The first type of data is financial numbers. Financial numbers must be utilized due to the goal of FP&A. The goal of FP&A is to assess whether wealth is or will be created based on decisions within businesses. These decisions can be assessed through elements within financial statements. Income, stockholders’ equity, and cash are the elements most commonly used to assess wealth. These elements are expressed through financial numbers so it seems foolish to describe their importance but it is necessary to do so. This is due to the role of other data types.

The second type of data is non-financial numbers. In accounting non-financial numbers have been emphasized through measurement systems like The Balanced Scorecard. The purpose of The Balanced Scorecard is to assess the performance of businesses through perspectives other than financial like the perspectives of customers, internal processes, and employees. Assessing performance through perspectives other than financial rely on measurements that are numerical but non-financial; examples are the number of customer complaints, the amount of time to fulfill an order, and the number of employee suggestions per month. It is non-financial measurements like these and others that can be utilized by FP&A practitioners. FP&A practitioners can use these measurements to acquire insight into activities that ultimately affect traditional measurements used by FP&A practitioners like revenues and expenses. It is the use of non-financial numbers that FP&A practitioners can rely on to conduct their work but numbers should not be the only type of data used.

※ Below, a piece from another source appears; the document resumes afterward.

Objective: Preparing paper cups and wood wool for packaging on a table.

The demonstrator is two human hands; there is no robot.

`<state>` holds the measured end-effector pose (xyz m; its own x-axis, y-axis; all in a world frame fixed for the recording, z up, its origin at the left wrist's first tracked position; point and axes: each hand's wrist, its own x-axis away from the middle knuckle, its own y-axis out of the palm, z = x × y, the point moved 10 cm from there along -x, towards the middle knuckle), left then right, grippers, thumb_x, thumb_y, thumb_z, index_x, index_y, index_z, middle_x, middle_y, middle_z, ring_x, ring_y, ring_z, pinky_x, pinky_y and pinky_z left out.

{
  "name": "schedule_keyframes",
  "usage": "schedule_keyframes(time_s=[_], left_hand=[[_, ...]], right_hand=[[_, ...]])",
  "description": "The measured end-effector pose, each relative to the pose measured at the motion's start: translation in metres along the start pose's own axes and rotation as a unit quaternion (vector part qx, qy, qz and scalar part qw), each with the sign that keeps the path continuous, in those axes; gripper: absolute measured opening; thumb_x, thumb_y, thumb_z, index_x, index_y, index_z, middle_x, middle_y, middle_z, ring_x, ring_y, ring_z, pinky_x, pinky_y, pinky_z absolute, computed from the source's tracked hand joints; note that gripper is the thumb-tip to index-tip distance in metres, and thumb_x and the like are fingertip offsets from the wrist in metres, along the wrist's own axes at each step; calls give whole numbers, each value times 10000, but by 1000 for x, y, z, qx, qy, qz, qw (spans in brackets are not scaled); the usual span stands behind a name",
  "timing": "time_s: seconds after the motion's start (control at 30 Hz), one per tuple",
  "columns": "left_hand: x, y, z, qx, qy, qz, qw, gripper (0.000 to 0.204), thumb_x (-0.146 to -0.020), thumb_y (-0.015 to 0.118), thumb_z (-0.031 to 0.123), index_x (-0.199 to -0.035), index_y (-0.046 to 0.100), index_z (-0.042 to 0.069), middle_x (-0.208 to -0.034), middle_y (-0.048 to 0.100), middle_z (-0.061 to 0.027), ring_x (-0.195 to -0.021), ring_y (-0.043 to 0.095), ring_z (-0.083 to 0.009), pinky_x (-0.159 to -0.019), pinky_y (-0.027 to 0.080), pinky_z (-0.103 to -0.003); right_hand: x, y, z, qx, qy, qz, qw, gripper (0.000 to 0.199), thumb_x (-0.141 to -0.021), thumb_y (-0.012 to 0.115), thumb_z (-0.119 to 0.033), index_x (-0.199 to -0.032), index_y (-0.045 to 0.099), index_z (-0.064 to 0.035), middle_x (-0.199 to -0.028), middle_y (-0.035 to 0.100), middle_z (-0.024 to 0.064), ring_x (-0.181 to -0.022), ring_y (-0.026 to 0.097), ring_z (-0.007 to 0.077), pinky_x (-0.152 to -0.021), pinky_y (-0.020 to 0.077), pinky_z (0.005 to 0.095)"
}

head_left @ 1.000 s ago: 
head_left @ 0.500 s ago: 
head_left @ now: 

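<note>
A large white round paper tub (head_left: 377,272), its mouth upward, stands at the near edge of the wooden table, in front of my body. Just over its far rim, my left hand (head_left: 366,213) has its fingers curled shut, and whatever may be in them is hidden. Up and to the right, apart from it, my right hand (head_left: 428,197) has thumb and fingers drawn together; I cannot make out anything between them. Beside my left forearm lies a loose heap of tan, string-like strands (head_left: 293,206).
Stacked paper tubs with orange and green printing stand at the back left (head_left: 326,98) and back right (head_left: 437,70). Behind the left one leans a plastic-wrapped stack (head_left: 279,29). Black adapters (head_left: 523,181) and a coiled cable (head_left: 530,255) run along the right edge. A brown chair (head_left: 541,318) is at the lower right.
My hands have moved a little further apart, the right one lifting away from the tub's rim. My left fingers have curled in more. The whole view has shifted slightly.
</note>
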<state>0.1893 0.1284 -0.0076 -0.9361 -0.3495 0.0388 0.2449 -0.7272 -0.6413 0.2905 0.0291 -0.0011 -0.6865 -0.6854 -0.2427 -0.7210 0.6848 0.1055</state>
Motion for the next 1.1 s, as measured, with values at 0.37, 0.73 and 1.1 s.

The third type of data is qualitative. Examples of this type of data are customer names, product names, and vendor names. These examples help FP&A practitioners acquire insight into who companies conduct relationships with and what they not only acquire but also provide in order to develop these relationships. These examples are typically found within accounting software however the desire to learn more about how businesses function has created the opportunity to access qualitative data through other software packages. Statistical software like Python and R can access data from social media services like Facebook and Twitter. These services contain qualitative data that provides deeper insight into how businesses conduct relationships through comments within posts and tweets. This deeper insight can give FP&A practitioners another perspective into the current as well as future financial health of businesses.

There are a number of data types that can influence one’s actions. Financial numbers, non-financial numbers, and words can determine how people evaluate situations and respond to them. FP&A practitioners should take a leadership role in helping people understand the strengths as well as the weaknesses of using various types of data within their businesses.